ASSIGNMENT:
Check each line of the entries below for the word "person", then state how many lines have it and nothing more.

EXERCISE INPUT:
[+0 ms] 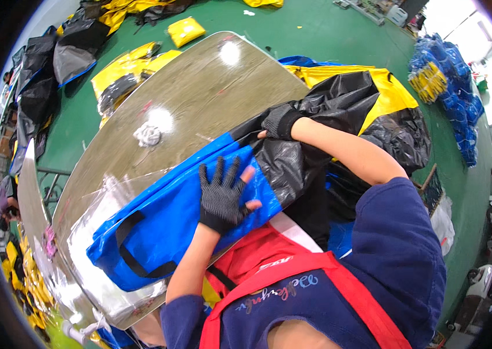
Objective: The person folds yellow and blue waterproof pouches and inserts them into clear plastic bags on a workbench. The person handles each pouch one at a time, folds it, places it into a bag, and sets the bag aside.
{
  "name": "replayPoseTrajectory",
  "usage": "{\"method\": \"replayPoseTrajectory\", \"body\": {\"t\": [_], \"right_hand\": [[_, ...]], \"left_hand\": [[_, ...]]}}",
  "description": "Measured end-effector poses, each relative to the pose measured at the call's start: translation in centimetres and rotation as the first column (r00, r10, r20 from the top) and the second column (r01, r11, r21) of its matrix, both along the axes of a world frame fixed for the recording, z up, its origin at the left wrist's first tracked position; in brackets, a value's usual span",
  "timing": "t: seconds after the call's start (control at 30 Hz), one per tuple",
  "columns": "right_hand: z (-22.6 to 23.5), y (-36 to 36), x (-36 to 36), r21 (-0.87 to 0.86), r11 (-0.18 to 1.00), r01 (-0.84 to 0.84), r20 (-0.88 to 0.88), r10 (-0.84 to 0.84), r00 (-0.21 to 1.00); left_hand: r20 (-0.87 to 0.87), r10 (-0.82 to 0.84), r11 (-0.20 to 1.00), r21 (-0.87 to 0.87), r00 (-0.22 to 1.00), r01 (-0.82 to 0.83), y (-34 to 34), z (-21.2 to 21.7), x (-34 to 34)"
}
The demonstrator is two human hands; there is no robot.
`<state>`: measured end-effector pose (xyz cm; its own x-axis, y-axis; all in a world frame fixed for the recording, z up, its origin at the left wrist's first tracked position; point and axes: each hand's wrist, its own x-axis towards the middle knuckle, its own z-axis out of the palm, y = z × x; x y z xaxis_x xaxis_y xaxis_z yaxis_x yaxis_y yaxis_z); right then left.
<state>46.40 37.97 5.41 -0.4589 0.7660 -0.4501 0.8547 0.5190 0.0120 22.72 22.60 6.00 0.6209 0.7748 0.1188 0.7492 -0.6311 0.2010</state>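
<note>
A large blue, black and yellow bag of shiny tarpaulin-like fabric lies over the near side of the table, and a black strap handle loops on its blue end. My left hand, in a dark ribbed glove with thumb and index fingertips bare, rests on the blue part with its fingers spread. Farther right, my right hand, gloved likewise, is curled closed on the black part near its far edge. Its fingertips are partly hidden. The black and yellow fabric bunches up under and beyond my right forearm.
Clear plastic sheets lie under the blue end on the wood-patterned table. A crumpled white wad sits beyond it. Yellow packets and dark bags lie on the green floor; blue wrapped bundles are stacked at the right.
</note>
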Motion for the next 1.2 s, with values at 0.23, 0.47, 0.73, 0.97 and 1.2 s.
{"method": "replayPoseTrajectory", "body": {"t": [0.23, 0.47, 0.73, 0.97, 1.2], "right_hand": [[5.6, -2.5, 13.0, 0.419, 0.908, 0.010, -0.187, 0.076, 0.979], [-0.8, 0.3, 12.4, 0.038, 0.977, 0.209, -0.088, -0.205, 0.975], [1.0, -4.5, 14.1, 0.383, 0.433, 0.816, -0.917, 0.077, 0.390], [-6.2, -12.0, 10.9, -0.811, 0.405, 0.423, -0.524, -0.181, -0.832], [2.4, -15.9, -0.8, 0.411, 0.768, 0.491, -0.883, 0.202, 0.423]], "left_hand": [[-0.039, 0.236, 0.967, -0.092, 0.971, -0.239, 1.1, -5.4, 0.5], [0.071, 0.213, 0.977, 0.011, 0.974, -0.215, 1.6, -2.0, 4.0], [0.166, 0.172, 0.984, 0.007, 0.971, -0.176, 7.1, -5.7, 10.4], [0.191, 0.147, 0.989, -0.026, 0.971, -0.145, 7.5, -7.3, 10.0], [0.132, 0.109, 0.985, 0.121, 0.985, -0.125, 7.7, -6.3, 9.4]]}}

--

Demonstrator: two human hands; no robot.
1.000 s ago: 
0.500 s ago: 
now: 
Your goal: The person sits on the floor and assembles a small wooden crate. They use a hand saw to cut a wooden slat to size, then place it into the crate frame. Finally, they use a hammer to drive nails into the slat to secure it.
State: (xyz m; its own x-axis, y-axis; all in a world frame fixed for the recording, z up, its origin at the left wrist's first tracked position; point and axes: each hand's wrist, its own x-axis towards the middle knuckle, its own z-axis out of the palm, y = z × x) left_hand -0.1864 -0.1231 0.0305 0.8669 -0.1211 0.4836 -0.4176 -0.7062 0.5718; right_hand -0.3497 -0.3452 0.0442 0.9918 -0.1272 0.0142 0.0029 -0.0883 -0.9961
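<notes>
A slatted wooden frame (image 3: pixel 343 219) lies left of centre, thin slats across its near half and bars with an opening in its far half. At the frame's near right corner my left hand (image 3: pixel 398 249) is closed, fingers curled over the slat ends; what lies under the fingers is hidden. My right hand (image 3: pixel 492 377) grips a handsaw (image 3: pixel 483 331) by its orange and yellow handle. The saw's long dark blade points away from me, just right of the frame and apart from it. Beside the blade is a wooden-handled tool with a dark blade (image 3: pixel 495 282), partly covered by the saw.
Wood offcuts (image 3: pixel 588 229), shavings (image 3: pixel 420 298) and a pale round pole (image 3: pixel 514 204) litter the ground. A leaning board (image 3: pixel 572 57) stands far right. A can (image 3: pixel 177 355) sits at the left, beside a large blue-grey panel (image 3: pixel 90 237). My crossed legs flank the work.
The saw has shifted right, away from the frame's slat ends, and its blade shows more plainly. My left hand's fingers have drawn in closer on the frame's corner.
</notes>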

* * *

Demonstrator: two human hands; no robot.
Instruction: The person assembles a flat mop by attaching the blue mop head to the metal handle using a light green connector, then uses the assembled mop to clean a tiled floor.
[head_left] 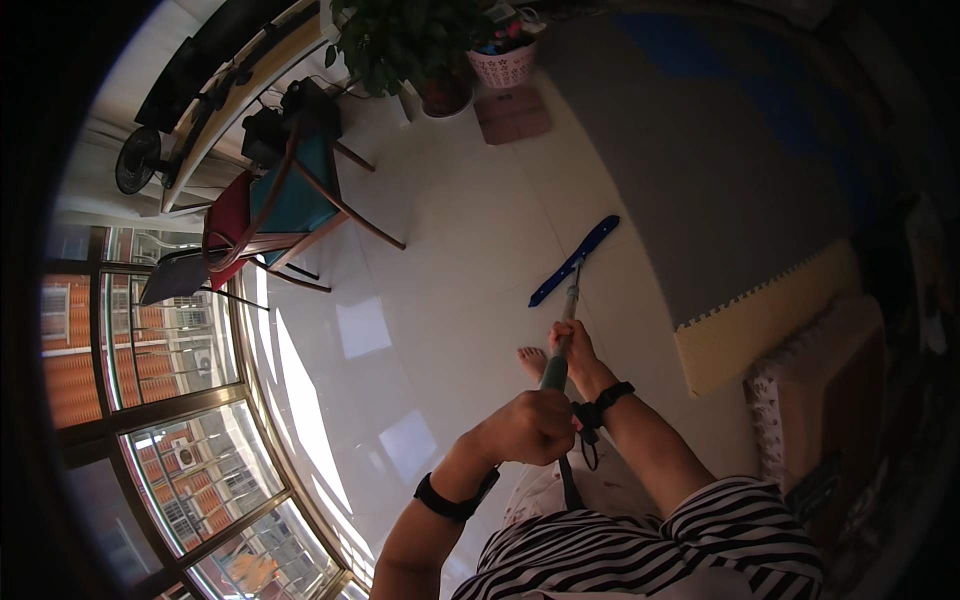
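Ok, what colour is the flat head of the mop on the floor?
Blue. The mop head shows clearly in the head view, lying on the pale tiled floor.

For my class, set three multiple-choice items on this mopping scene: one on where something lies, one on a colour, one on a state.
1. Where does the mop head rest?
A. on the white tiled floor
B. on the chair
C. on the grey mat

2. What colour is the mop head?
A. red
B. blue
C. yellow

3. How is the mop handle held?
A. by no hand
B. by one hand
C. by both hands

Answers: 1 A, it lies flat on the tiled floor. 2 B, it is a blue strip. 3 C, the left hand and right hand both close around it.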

REPLY:
3